Saturday, 7 May 2011

Churches, community, architecture and balance

I blogged recently (see Parish Capers) on the difficulties up at Jurby Church. Just the week after, the Northern News section of the Isle of Man Examiner mentioned a proposal for the church to become an arts centre during the week, with ‘business as usual’ on Sundays.
This, I fear, is desperate folly. Does the island really need yet another naff ‘arts centre’ where no actual arts can be experienced or practiced?
Honestly, those island galleries which get public subsidy would be substantially improved if they just took the pictures off the walls and left them bare. And shops run by duff daubers which pose as art galleries flog tat which even Jurby Junk would not take. As for Port Erin Arts Centre –who amongst us can recall the last time any art happened there, if ever, apart from some creative accountancy?
Come to think of it, our arts community may be even less popular than child molesters or tub-thumping evangelicals amongst those with even half a wit.

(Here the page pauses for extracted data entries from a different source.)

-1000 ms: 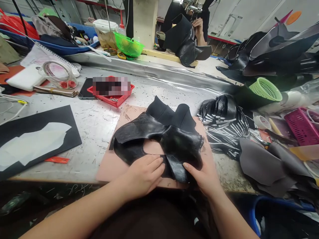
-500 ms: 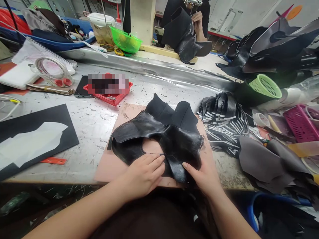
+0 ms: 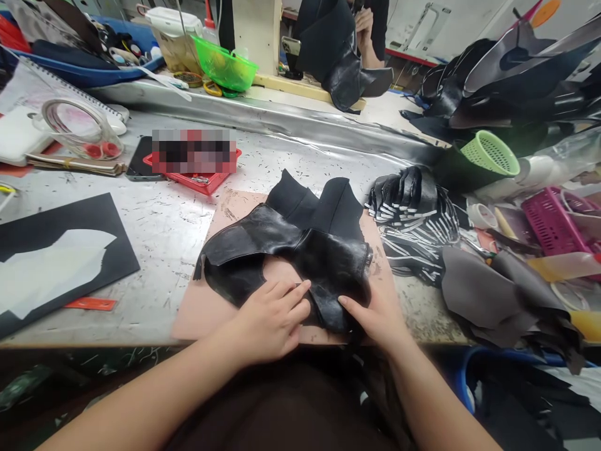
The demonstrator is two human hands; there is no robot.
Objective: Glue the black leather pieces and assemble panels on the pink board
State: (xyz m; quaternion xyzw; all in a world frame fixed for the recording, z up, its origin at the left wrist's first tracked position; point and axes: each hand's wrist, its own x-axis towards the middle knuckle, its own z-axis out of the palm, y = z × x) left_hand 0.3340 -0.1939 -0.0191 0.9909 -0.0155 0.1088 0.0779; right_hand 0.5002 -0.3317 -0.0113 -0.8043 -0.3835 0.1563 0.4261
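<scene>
A leather piece (image 3: 333,257) lies on a mat (image 3: 201,319) at the front edge of a workbench (image 3: 154,244), with a paper pattern (image 3: 56,269) on a card sheet (image 3: 101,216) to its left and bundled strips (image 3: 413,213) and cut pieces (image 3: 483,300) to its right. Behind the mat, toward the left, a tray (image 3: 206,184) sits beside a phone (image 3: 141,161). Farther back, a bowl (image 3: 228,66) stands right of a lidded tub (image 3: 176,47).

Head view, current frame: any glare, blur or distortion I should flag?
Head view: pale glare on the metal tabletop, highlights on the black leather piece; pixelation hides part of the red tray; edges look stretched, the far right soft; below the tabletop, deep shadow swallows detail.
</scene>
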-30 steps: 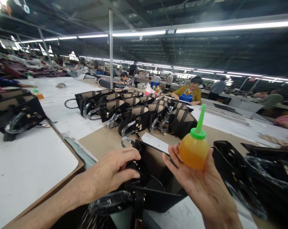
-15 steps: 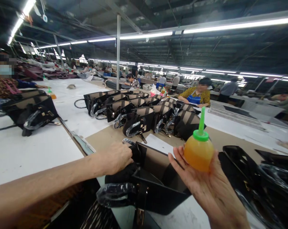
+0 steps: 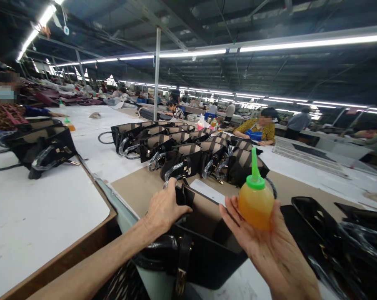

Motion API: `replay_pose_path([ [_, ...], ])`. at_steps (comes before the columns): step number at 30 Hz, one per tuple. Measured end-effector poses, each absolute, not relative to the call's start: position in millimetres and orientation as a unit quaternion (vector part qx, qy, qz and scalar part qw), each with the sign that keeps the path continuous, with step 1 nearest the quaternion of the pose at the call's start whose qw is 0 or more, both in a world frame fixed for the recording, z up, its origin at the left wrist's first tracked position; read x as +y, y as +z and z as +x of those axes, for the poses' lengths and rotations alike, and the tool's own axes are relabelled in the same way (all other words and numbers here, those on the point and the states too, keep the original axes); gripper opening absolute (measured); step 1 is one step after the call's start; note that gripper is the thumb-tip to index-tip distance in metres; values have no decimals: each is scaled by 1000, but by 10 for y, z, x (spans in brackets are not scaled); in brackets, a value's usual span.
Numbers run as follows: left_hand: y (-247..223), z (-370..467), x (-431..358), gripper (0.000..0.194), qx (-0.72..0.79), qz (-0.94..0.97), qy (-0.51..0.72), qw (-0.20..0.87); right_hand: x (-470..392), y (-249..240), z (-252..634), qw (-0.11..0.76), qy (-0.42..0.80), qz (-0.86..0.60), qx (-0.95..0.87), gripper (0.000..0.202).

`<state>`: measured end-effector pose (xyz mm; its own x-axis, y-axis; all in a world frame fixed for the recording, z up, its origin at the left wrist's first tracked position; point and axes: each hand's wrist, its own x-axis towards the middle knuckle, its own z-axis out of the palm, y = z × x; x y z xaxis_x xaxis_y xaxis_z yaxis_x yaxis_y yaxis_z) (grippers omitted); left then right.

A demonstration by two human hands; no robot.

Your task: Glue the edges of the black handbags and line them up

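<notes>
A black handbag (image 3: pixel 213 258) with a beige lining stands open at the table's near edge. My left hand (image 3: pixel 165 208) is at the bag's left end, thumb and fingers apart around its upper edge, so it has hold of the bag there. In my right hand (image 3: pixel 263 237), palm up, rests a round squeeze bottle (image 3: pixel 256 204) with orange-yellow liquid, a green collar and a green nozzle pointing up. The fingers of that hand reach toward the bag's right side. A plastic-wrapped handle and a strap with a metal clasp hang on the bag's near side.
Rows of black handbags (image 3: pixel 182 160) stand on the table beyond. More bags (image 3: pixel 47 146) are at the left, and black pieces (image 3: pixel 319 233) lie at the right. Another bottle (image 3: pixel 69 123) stands far left. People work at the left and across the table.
My left hand has moved right and up, and its fingers have spread from a closed grip. The bottle in my right hand has shifted slightly left and down.
</notes>
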<state>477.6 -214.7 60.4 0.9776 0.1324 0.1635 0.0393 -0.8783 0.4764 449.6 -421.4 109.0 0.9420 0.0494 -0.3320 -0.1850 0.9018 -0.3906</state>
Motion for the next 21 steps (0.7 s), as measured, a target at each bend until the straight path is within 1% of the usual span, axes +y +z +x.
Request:
replay_pose_path([
  [3, 628, 4840, -2220, 64, 35, 981, 92, 168, -4206, 1093, 4509, 959, 63, -217, 169, 51],
  [5, 628, 4897, -2256, 62, 29, 985, 98, 141, -4207, 1095, 4512, 959, 65, -222, 164, 50],
  [9, 604, 5001, -2285, 66, 39, 990, 100, 93, -4201, 1103, 4519, 959, 67, -233, 145, 52],
  [12, 574, 5023, -2279, 56, 34, 990, 120, 60, -4175, 1108, 4536, 959, 74, -238, 135, 56],
  [15, 550, 5006, -2270, 45, 5, 983, 177, 40, -4153, 1105, 4554, 958, 77, -242, 132, 60],
  [18, 522, 5001, -2255, 51, -11, 972, 225, 63, -4158, 1091, 4563, 959, 77, -239, 131, 62],
  [19, 503, 5008, -2243, 53, 1, 972, 219, 88, -4164, 1084, 4564, 959, 77, -238, 130, 63],
  [21, 444, 5037, -2207, 55, 47, 972, 142, 180, -4175, 1071, 4566, 960, 76, -238, 128, 65],
])
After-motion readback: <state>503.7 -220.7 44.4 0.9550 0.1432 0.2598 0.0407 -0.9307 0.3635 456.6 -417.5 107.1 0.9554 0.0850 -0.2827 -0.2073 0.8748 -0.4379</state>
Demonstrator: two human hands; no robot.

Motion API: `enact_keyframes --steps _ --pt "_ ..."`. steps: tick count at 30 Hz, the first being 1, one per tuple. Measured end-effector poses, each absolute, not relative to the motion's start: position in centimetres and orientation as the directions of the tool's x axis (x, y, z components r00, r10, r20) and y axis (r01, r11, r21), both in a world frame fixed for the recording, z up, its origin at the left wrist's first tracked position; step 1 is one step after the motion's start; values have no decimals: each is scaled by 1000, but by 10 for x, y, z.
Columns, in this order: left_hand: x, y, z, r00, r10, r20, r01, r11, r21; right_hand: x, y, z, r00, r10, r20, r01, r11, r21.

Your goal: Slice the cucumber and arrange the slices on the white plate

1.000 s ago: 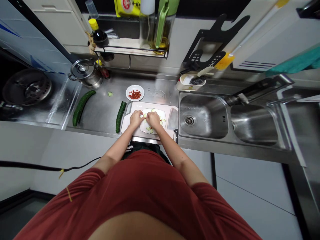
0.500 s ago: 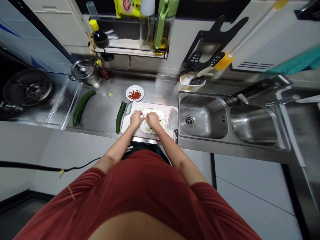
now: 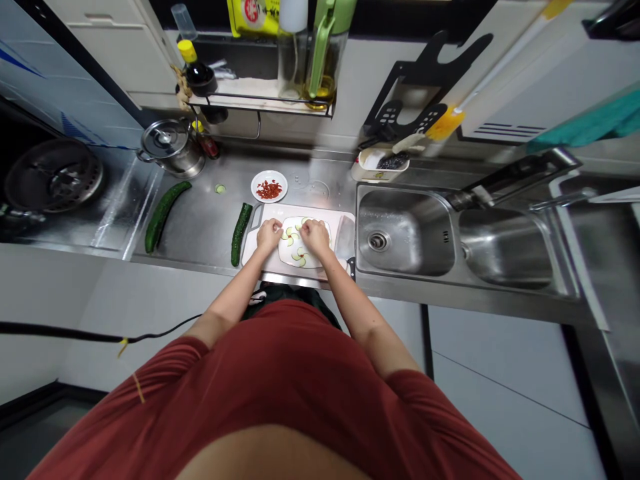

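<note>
A white plate (image 3: 283, 256) lies on the pale cutting board (image 3: 275, 211), with thin green-edged cucumber slices (image 3: 301, 257) set out in curved flower-like groups with red bits. My left hand (image 3: 269, 235) is over the plate's left edge, fingers curled and tips together. Above the plate's upper right part, my right hand (image 3: 315, 236) is closed in a similar pinch. Anything between the fingertips is too small to make out. A cleaver (image 3: 345, 239) rests on the board's right end. Left of the board lies a cucumber (image 3: 241, 235).
A round white dish (image 3: 255, 191) of red chopped pieces sits behind the board. A longer cucumber (image 3: 161, 217) and a lidded steel pot (image 3: 173, 148) are farther left. To the right is a double sink (image 3: 405, 230); a bottle shelf (image 3: 263, 102) hangs above the counter.
My hands were close together over the plate's middle and have parted, the left moving slightly left and the right slightly right. More of the slices show between them.
</note>
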State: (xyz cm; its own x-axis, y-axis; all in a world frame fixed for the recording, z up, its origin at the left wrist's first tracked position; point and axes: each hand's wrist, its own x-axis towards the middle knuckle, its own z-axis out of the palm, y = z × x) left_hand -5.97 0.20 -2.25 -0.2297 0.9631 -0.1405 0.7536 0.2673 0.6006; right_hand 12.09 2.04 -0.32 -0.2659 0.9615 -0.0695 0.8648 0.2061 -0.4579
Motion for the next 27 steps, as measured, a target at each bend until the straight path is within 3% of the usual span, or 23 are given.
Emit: enact_keyframes --steps 13,20,27 --pt "-71 -5 -25 -335 929 -158 626 345 700 181 11 14 -77 996 41 806 87 -586" --pt "-79 -13 -31 -320 916 -241 568 389 726 206 -24 -7 84 973 -216 815 -192 -546" --pt "-76 -23 -37 -230 903 -362 541 428 724 203 -42 -24 96 932 -348 820 -273 -504"
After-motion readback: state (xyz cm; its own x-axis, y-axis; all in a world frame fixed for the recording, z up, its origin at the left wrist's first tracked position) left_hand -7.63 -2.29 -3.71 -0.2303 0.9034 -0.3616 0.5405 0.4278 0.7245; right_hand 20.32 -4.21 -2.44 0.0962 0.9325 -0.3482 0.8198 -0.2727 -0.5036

Frankly, I would put these clueless, anal-gazing galoots lower than lepers on the social scale, and I do so as a well informed party.
I spent my early twenties working on the experimental fringe of the UK arts scene, back in the days when working class people could at least get a foothold in an industry now run entirely by wealthy inbreeds with two figure IQs, no natural talent and no incentive to develop any through hard work or practice.
But the dilemma of these small church communities, and this suggested compromise, is worth more serious thought.
As the bishop himself admitted in the last copy of Together, the Manx Anglican newsletter:
“I have been surprised by some statistics which reveal that between 1989 and 2009 this Diocese declined in numbers by a greater proportion than any other diocese of the Church of England: we are down 40% over that 20-year period.
There will, of course, be some who excuse this by saying that the Island was probably more religious than England in 1989. Then there will be others who respond that, since the Island’s population grew significantly during that period, the decline is actually worse!”
Add this new bombshell to that infamous report co-sponsored by government, Manx Heritage and the churches, which showed that by the admission of church leaders themselves some 40% of island churches are ‘surplus to requirement’, and it is clear we have a crisis for the churches, or more particularly for their dwindling congregations. But as someone who (it may surprise folk) takes a keener interest in church architecture than many actual church-goers, and who certainly cares about the quality of life of my community and neighbours (even religious ones) I am not sure I want to cheer. And I certainly do not want a decline in church-going to be yet another ‘investment opportunity’ for the thugs in the property development racket. We have lost quite enough decent Victorian, Edwardian and Art Deco landmarks to that already, if you don’t mind.
So if sometimes quite decent buildings, made with care and craftsmanship and where centuries of personal history have been played out, are not to be flattened to make way for (empty) luxury flats and office blocks or just car parks, but can be retained for some useful community purpose, which in the long or short term also allows ageing churchgoers to worship close to home with their friends, what should be the ‘ground rules’?
I raise the issue because I am genuinely interested. Using the case of Jurby as an example, I cannot see how the right balance is struck between the need of the church-goers for a certain moral and spiritual ‘ambience’ and the need for at least one place on the island where, for once, we can have real creative industry and discussion without having to worry about ‘offending’ religious bigots and their tiny, crypto-fascist view of the world.
I know we cannot trust either the churches, the politicians and civil servants or venal property developers to run this debate. But if we want better lives, and to retain better buildings for better, more varied use, perhaps we had better have it.